Семён кивнул. Медленно, обдуманно. Занозу из глаз он не вытащил, но убрал её поглубже, туда, где она не мешала, но и не терялась. Хорошо. Пусть сидит. Пусть колет. Сомнение — лучшее лекарство от самоуверенности.

— Готовьте выписку, — сказал я, поднимаясь из-за стола. — Пропишем витаминный комплекс, магний, лёгкое седативное на ночь и строгий режим сна — не менее восьми часов в сутки, желательно десять. Рекомендации: снизить нагрузку, убрать кофеин, добавить белковую пищу. Штальберг поворчит, но переживёт.
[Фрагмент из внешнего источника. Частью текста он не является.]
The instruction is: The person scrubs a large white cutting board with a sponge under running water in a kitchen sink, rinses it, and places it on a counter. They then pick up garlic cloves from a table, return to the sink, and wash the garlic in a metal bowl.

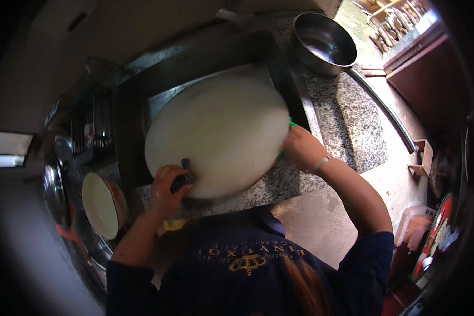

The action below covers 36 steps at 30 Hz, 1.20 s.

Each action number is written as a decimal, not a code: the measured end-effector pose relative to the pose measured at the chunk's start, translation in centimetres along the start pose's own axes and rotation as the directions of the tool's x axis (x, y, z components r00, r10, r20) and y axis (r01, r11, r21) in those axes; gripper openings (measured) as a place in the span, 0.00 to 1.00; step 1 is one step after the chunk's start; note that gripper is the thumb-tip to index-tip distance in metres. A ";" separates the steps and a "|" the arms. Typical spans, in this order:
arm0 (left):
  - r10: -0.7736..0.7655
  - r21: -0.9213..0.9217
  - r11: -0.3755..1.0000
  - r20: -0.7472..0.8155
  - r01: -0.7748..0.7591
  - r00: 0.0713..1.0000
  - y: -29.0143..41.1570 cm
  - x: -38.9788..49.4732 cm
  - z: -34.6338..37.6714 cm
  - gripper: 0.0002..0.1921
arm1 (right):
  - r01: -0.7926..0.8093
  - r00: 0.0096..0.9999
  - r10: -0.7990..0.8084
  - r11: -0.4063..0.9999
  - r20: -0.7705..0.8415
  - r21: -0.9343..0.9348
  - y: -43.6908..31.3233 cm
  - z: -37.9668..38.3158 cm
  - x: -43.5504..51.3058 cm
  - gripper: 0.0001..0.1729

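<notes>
A large pale oval, smooth-surfaced item (217, 134), perhaps a tray or board, lies over a metal sink (308, 112). At its lower left, my left hand (168, 191) has its fingers closed round a dark, speckled object (185, 177); whether this is a scrubber or a handle cannot be told. At the right rim of the pale item is my right hand (304, 148), blurred, with a bracelet at the wrist. Bits of something green (293, 123) show beside its fingers, which are partly hidden.
A metal saucepan (324, 43) with a long handle stands on the granite counter (359, 118) at the upper right. Left of the sink are a dish rack (91, 126) and a cream enamel bowl (102, 205). A pot lid (54, 191) is at the far left.
</notes>
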<state>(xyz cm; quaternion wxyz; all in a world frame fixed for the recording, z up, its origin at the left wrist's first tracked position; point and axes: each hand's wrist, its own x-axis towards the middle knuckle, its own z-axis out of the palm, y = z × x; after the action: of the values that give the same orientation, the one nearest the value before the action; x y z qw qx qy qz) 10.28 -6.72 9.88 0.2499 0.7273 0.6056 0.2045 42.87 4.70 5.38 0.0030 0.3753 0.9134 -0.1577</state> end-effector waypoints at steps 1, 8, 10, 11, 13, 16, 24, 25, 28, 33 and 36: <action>-0.024 -0.003 1.000 0.019 0.024 1.000 -0.2 -0.4 -0.2 0.16 | 0.008 0.999 -0.003 0.994 -0.044 0.111 -1.1 -0.3 -1.3 0.03; -0.028 0.026 0.999 0.038 0.027 0.999 1.6 -0.9 0.3 0.13 | 0.028 0.942 0.062 0.965 -0.330 0.261 -5.0 -0.2 -5.9 0.06; -0.029 0.022 0.999 0.061 0.028 0.998 3.5 0.2 1.6 0.12 | 0.032 0.924 0.086 0.953 -0.372 0.301 -5.2 0.3 -5.9 0.07; 0.117 0.001 0.993 0.042 -0.117 0.992 4.5 1.1 2.5 0.10 | 0.040 0.909 0.102 0.943 -0.404 0.329 -5.3 0.5 -5.9 0.08; 0.274 -0.074 0.960 0.065 -0.269 0.959 6.8 3.4 5.4 0.09 | 0.034 0.901 0.119 0.939 -0.417 0.342 -5.4 0.8 -6.1 0.07; 0.353 -0.139 0.931 0.106 -0.338 0.930 7.8 5.5 7.1 0.10 | 0.049 0.882 0.128 0.932 -0.453 0.359 -5.3 1.0 -6.3 0.08; 0.132 -0.053 0.991 0.288 -0.122 0.949 3.1 1.1 -0.1 0.10 | 0.080 0.849 0.152 0.910 -0.506 0.406 -5.0 2.0 -6.5 0.09; 0.142 -0.076 0.989 0.334 -0.124 0.932 3.5 2.0 1.0 0.11 | 0.076 0.848 0.162 0.905 -0.505 0.419 -4.9 2.1 -6.5 0.09; 0.492 -0.281 0.862 0.269 -0.421 0.828 7.1 7.2 7.8 0.11 | 0.081 0.841 0.176 0.893 -0.511 0.442 -5.1 2.1 -6.5 0.09; 0.450 -0.276 0.881 0.241 -0.384 0.860 8.0 8.5 8.6 0.10 | 0.109 0.822 0.183 0.879 -0.540 0.464 -5.3 2.0 -6.3 0.09; 0.425 -0.287 0.892 0.269 -0.350 0.864 4.9 3.6 3.3 0.11 | 0.142 0.796 0.171 0.880 -0.580 0.454 -5.3 2.3 -6.1 0.09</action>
<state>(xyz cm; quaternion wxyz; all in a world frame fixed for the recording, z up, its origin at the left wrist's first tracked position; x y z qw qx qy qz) 16.73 -4.25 10.29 0.3813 0.8245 0.3692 0.1966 43.35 -3.74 5.44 -0.3793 0.4019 0.7954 -0.2487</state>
Пойдемте, я сам сообщу диагноз.

Зиновьева потянулась к планшету, уже набирая текст выписного эпикриза.

Семён промолчал.

Палата люкс.

Мягкое освещение. Шторы. Кровать. На прикроватной тумбочке — графин с водой, стакан, и свежий номер какого-то глянцевого журнала, который кто-то из медсестёр положил, видимо, решив, что поп-звезде он будет кстати.

Журнал лежал нетронутым.

Милана сидела на кровати, обхватив колени руками, в той же позе, в которой я видел её в приёмном покое. Худи натянуто до подбородка, очки сняты, тёмные, длинные, чуть вьющиеся волосы рассыпались по плечам.
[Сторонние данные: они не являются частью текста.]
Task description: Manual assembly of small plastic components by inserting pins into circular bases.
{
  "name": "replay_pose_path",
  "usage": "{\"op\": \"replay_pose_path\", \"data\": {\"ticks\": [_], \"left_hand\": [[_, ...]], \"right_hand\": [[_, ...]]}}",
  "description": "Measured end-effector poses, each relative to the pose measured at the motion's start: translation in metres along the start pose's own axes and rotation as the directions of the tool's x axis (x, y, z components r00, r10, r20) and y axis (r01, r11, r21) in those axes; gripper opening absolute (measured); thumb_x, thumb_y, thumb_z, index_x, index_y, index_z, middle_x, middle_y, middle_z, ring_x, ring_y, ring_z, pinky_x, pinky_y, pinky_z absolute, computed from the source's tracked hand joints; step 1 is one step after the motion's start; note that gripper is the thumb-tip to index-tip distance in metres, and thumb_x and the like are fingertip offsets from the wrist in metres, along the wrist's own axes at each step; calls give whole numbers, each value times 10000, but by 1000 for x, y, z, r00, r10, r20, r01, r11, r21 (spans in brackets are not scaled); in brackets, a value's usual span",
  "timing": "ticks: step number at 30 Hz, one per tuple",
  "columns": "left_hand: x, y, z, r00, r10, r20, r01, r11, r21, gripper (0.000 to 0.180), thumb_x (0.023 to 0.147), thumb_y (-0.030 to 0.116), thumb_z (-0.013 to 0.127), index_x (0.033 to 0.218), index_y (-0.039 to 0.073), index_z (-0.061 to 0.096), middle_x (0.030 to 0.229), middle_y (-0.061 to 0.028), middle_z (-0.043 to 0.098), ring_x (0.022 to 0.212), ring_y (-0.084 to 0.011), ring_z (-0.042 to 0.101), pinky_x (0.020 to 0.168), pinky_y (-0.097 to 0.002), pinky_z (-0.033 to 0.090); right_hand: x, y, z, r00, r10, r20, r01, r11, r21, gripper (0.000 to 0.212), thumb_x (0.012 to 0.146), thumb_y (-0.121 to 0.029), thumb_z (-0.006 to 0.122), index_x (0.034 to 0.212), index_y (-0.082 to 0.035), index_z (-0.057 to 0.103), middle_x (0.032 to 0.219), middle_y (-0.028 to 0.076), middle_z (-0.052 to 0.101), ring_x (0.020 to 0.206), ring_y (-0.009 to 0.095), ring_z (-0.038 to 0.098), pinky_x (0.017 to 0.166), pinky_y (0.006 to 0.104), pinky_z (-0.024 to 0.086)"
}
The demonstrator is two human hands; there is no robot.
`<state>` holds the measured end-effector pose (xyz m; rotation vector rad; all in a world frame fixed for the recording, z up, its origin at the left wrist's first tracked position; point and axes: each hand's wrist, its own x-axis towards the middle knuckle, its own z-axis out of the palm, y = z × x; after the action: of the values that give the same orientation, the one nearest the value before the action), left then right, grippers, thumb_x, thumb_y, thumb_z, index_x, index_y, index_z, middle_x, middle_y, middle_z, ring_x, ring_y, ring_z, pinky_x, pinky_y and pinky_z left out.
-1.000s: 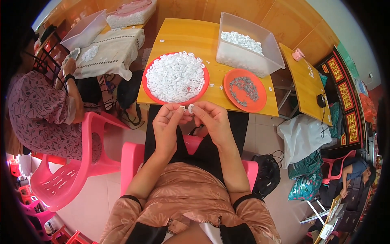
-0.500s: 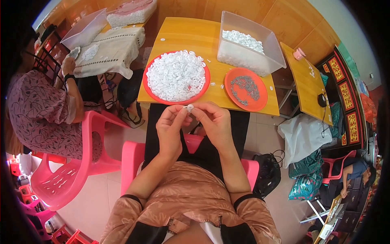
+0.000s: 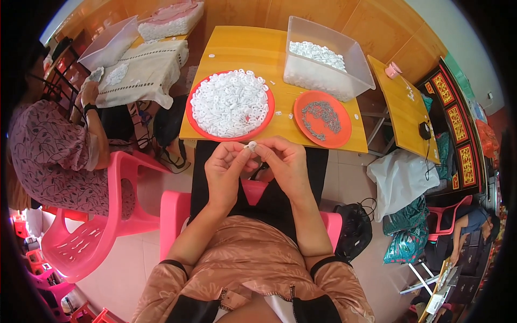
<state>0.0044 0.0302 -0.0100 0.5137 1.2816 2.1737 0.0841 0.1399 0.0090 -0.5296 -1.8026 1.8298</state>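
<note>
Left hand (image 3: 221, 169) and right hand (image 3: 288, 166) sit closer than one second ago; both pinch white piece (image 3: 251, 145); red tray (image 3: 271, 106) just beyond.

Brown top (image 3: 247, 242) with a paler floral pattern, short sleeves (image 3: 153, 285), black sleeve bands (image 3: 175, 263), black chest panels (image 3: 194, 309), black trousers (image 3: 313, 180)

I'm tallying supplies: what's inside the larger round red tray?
The red tray holds a heap of small white pieces, some showing holes. The heap covers the tray's bottom, so anything deeper down can't be seen.
</note>
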Motion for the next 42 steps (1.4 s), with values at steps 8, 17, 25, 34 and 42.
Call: {"op": "replay_pose_path", "data": {"ticks": [8, 17, 25, 34, 42], "left_hand": [[7, 6, -5, 996, -52, 68, 48, 997, 63, 76, 874, 51, 592, 920, -2, 564, 833, -76, 653, 674, -95, 614, 604, -196, 483], [7, 1, -2, 993, -88, 76, 88, 996, -5, 79, 870, 84, 610, 904, 27, 566, 821, -75, 664, 654, -89, 608, 591, -194, 472], [8, -3, -9, 985, -142, 96, 144, 990, -13, 106, 867, 100, 615, 935, 36, 565, 839, -74, 662, 656, -98, 606, 591, -202, 467], [12, 10, -22, 919, -24, 394, -21, 994, 109, 353, 832, 147, 662, 1141, -2, 583, 894, -35, 609, 726, -82, 560, 601, -201, 435], [13, -5, -31, 903, 150, 402, -181, 982, 42, 331, 810, 190, 689, 1057, -22, 629, 866, -55, 609, 653, -87, 535, 557, -206, 430]], "right_hand": [[5, 1, -6, 991, -134, 22, 135, 988, -70, 100, 806, -34, 647, 877, 34, 662, 767, 70, 630, 719, 104, 594, 645, 231, 461], [6, 0, -11, 991, -117, 64, 118, 993, -15, 118, 804, -48, 649, 880, 41, 663, 811, 82, 650, 723, 104, 593, 652, 237, 462], [2, -10, -10, 997, -3, 83, 3, 1000, -7, 148, 851, -100, 622, 906, 33, 657, 756, 42, 645, 677, 70, 572, 602, 208, 440], [-3, -19, -8, 949, 144, 279, -202, 961, 191, 165, 875, -144, 605, 880, 14, 653, 664, 3, 580, 516, 21, 445, 453, 165, 329], [-7, -22, -2, 937, 113, 331, -199, 951, 238, 170, 879, -137, 606, 864, 27, 648, 678, 24, 602, 537, 24, 480, 454, 154, 349]]}}
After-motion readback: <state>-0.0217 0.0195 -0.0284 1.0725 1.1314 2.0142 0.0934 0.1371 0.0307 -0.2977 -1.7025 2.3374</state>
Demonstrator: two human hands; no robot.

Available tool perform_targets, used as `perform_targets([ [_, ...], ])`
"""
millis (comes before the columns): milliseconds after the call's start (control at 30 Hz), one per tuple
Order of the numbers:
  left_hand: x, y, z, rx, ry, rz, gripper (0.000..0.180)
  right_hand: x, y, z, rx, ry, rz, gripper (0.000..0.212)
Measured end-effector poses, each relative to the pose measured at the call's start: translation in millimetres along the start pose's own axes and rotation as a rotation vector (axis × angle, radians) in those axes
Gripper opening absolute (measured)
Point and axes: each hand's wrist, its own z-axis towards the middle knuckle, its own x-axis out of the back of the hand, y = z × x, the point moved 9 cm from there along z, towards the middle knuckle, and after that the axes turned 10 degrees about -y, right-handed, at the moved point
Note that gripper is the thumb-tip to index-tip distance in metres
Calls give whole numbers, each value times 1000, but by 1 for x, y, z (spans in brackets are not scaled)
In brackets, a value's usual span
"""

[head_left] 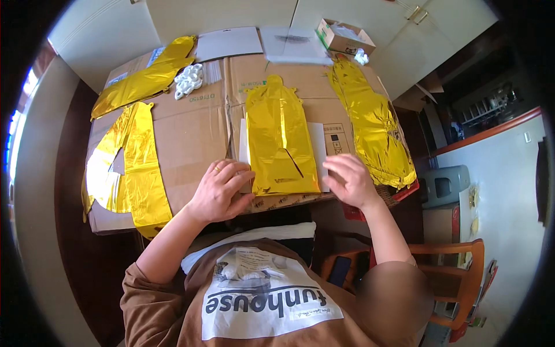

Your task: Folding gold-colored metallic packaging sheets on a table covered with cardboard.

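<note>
A flat, folded gold foil balloon (pixel 269 124) lies in front of me on a white card (pixel 318 144), which shows along both its sides. My left hand (pixel 222 189) rests at the balloon's lower left corner, thumb and fingers apart, fingertips at the foil's edge. Off the lower right corner is my right hand (pixel 351 180), its fingers bent and apart beside the card's edge, with nothing seen in them. Some of the left fingertips' contact with the foil is hard to make out.
Brown cardboard (pixel 193 133) covers the table. More gold foil pieces lie at left (pixel 141 165), far left (pixel 144 78) and right (pixel 373 124). White coiled bits (pixel 188 81), white sheets (pixel 229 43) and an open box (pixel 346 37) sit toward the back. A wooden chair (pixel 477 260) stands at right.
</note>
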Motion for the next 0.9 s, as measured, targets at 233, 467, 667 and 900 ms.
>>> perform_targets([
  [233,2,-37,29,80,-81,-35,58,-8,-9,29,0,35,-42,39],
  [467,-9,-40,51,-53,-136,107,57,-48,8,-2,-228,-120,-150,57],
  [667,-25,-43,59,-34,-251,137,62,-52,8,-6,-216,-157,-247,53],
  [900,-43,-48,72,-11,-336,224,74,-48,14,-6,-200,-182,-269,52],
])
Без очков и сценического макияжа она выглядела моложе своих двадцати. Семнадцать, может, шестнадцать. Девочка-подросток, забравшаяся на кровать с ногами и пытающаяся стать как можно меньше.
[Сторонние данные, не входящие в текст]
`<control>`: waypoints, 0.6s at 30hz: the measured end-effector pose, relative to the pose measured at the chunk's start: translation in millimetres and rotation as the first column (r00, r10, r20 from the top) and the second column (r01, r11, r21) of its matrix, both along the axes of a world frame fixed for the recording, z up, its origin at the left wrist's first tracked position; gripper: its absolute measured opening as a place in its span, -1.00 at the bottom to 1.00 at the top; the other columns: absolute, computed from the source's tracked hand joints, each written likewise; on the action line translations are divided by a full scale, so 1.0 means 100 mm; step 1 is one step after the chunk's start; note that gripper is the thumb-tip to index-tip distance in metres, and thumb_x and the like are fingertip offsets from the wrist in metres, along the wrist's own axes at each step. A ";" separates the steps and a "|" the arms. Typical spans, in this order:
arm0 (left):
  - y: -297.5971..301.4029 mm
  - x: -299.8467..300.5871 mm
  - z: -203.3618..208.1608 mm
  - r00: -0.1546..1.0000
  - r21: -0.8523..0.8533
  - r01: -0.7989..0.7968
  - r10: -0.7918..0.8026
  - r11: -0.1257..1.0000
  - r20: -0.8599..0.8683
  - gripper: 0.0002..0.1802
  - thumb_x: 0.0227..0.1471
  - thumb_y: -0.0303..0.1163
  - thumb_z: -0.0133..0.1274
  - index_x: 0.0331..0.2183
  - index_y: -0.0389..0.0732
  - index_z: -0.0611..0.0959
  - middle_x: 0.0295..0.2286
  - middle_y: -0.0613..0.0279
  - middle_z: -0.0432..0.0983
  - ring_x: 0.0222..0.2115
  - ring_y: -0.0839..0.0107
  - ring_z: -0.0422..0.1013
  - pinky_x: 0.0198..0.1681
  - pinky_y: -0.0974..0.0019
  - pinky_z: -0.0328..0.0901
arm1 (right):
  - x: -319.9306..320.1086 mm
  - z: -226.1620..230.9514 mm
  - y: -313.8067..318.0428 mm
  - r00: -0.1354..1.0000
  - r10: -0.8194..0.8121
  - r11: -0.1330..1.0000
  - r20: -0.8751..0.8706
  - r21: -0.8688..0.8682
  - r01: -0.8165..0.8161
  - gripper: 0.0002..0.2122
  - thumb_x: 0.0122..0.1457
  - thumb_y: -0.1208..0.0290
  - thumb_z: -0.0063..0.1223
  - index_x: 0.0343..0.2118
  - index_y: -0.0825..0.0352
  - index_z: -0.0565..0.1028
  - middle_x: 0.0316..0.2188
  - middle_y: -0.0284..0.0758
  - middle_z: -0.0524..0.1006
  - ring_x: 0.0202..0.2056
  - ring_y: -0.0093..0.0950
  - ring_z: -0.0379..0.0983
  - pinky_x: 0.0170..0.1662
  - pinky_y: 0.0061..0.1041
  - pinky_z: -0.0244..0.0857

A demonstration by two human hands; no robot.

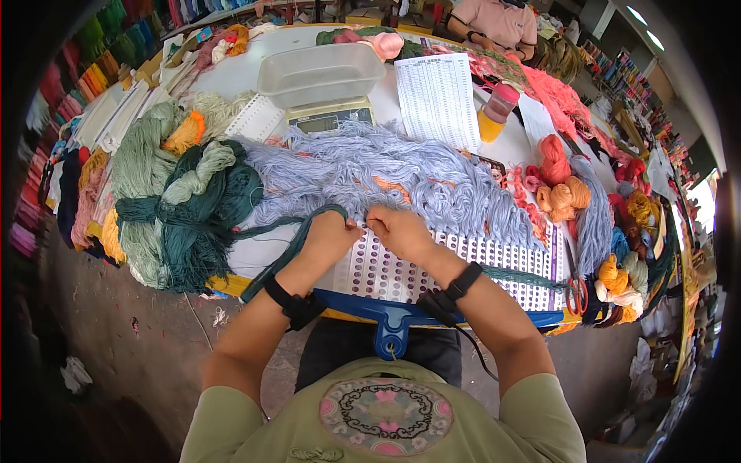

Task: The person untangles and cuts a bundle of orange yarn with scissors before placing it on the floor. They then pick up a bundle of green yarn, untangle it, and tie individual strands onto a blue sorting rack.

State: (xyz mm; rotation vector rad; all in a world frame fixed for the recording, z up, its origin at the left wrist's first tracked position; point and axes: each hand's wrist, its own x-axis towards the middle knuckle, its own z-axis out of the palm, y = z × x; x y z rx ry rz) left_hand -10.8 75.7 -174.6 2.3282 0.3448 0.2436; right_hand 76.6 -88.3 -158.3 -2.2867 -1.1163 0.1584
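My left hand (330,235) is closed, with a strand of dark green thread (292,255) running over it and down past its wrist. Close beside it, my right hand (397,230) has its fingers pinched together; whatever is between them is too small to make out. Both hands are above a white card with rows of punched holes (382,274), whose near edge sits in a blue clip (392,320). Just beyond the hands spreads a heap of pale lilac-blue thread (347,166). More dark green thread (515,275) lies across the card on the right.
Dark and pale green skeins (150,166) pile up at left. Farther back are a scale (328,119) with a clear plastic tub (320,73), a printed sheet (438,100) and a yellow-and-pink jar (496,112). Scissors (576,295) lie at right near orange skeins (563,199). A person (498,27) sits opposite.
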 end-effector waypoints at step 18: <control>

Охранники остались за дверью. Я настоял на этом. Вежливо, но непреклонно, объяснив старшему из них, что в палате лекарь разговаривает с пациентом, а не с аудиторией, и что присутствие трёх шкафов в чёрных костюмах не способствует доверительной атмосфере.

Старший посмотрел на меня сурово, но подчинился.

Я вошёл в палату, Семён — следом, на полшага позади.

— У меня для вас хорошие новости, Милана Андреевна, — начал я. — Вы здоровы. Абсолютно. Все анализы в норме, сердце работает как часы, органы в порядке. Ваше состояние — результат переутомления. Вашему телу просто нужен отдых. Нормальный сон, нормальная еда, и через неделю вы забудете обо всех обмороках.

Я ожидал облегчения. Выдоха, расслабленных плеч, благодарной улыбки — стандартную реакцию человека, которому только что сказали, что он не умирает. За две жизни в медицине я видел эту реакцию сотни раз, и она была одинаковой у всех: от генерала до дворника, от аристократа до бездомного. Человек, узнавший, что здоров, светлеет лицом.

Милана не посветлела.

Она подняла голову. И то, что я увидел в её глазах, было не облегчением.

Паника.

— Здорова? — переспросила она, и голос её изменился. Исчез грудной тембр, исчезла хрипотца и ирония. Остался голый, рваный, дрожащий звук. — Вы издеваетесь?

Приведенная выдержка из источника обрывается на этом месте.